• Pain · Jan 2004

    Randomized Controlled Trial Multicenter Study Clinical Trial

    Pain and analgesic response after third molar extraction and other postsurgical pain.

    • Jodie Barden, Jayne E Edwards, Henry J McQuay, and R Andrew Moore.
    • Pain Research and Nuffield Department of Anaesthetics, University of Oxford, Oxford Radcliffe Hospital, The Churchill, Headington, Oxford OX3 7LJ, UK. jodie.barden@pru.ox.ac.uk
    • Pain. 2004 Jan 1; 107 (1-2): 86-90.

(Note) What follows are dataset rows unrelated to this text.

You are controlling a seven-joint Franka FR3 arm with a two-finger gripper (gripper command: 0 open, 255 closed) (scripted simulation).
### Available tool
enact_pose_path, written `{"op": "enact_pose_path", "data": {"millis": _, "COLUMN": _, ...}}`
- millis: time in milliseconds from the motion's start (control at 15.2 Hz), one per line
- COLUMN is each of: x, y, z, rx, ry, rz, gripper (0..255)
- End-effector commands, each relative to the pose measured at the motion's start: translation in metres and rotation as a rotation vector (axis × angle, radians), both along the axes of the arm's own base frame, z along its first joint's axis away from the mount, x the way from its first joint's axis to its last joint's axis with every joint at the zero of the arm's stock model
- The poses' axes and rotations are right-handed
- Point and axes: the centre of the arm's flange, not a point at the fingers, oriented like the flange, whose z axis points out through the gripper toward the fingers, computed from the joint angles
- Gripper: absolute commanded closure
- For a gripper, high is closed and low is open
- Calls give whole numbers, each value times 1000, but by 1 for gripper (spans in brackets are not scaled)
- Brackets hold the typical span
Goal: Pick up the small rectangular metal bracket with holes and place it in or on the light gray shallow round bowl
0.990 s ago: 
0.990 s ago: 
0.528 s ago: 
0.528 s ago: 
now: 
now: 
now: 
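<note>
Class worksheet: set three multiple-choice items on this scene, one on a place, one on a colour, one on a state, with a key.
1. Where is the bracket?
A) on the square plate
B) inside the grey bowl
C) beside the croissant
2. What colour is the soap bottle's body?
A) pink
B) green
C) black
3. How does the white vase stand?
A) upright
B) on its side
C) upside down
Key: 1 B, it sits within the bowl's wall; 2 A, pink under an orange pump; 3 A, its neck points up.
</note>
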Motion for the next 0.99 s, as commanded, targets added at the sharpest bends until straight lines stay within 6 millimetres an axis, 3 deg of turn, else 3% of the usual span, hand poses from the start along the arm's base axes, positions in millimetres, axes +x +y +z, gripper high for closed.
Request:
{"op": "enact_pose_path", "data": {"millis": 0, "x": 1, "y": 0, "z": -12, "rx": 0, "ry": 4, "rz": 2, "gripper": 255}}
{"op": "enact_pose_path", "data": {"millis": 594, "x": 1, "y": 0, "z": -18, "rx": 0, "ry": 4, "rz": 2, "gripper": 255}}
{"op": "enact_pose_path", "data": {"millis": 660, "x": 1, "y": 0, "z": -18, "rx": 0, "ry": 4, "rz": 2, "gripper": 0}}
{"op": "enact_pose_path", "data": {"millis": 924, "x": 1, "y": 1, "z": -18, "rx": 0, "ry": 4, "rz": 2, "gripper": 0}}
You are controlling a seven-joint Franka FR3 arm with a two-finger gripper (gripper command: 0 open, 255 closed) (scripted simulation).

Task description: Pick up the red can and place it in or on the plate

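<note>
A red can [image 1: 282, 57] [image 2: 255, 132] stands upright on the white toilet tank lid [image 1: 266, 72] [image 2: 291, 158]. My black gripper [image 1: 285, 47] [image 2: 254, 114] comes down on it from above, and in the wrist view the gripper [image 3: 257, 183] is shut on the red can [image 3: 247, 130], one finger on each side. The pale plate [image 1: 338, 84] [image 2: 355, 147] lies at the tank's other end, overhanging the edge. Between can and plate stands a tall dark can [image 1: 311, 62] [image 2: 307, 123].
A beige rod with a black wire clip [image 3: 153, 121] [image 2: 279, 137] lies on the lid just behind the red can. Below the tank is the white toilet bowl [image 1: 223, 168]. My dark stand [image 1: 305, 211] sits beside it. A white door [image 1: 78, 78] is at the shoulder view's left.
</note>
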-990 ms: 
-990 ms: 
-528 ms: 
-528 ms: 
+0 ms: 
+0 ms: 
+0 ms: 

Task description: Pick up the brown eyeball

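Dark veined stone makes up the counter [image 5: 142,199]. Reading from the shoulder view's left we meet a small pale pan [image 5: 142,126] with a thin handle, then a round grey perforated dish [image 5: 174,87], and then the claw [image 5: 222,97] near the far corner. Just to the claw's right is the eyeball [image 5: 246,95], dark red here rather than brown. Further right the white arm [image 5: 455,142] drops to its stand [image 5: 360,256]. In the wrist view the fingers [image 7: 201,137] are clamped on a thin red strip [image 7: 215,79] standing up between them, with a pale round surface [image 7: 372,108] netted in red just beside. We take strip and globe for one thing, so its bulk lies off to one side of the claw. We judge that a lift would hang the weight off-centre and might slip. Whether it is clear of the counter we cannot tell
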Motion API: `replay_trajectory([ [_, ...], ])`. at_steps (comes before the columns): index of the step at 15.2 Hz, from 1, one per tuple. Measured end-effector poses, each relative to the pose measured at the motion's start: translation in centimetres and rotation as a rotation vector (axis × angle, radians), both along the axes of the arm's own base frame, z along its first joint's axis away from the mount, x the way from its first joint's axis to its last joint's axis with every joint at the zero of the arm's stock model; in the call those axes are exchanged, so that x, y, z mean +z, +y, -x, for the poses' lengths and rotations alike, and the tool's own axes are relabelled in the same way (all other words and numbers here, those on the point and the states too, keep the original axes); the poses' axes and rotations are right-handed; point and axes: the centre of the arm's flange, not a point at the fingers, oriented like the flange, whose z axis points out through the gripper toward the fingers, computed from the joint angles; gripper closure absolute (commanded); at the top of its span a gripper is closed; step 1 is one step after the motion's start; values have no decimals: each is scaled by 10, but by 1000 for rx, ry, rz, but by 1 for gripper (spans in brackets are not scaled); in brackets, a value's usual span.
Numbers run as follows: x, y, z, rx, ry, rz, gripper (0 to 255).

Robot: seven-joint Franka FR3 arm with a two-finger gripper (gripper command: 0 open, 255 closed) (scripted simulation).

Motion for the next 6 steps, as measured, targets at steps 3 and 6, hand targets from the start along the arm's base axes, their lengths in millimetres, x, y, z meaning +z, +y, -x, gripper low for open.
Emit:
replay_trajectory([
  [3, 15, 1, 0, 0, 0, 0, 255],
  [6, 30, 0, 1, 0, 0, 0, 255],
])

    AbstractThere is uncertainty over whether the patient group in which acute pain studies are conducted (pain model) has any influence on the estimate of analgesic efficacy. Data from four recently updated systematic reviews of aspirin 600/650 mg, paracetamol 600/650 mg, paracetamol 1000 mg and ibuprofen 400 mg were used to investigate the influence of pain model. Area under the pain relief versus time curve equivalent to at least 50% maximum pain relief over 6 h was used as the outcome measure. Event rates with treatment and placebo, and relative benefit (RB) and number needed to treat (NNT) were used as outputs from the meta-analyses. The event rate with placebo was systematically statistically lower for dental than postsurgical pain for all four treatments. Event rates with analgesics, RB and NNT were infrequently different between the pain models. Systematic difference in the estimate of analgesic efficacy between dental and postsurgical pain models remains unproven, and, on balance, no major difference is likely.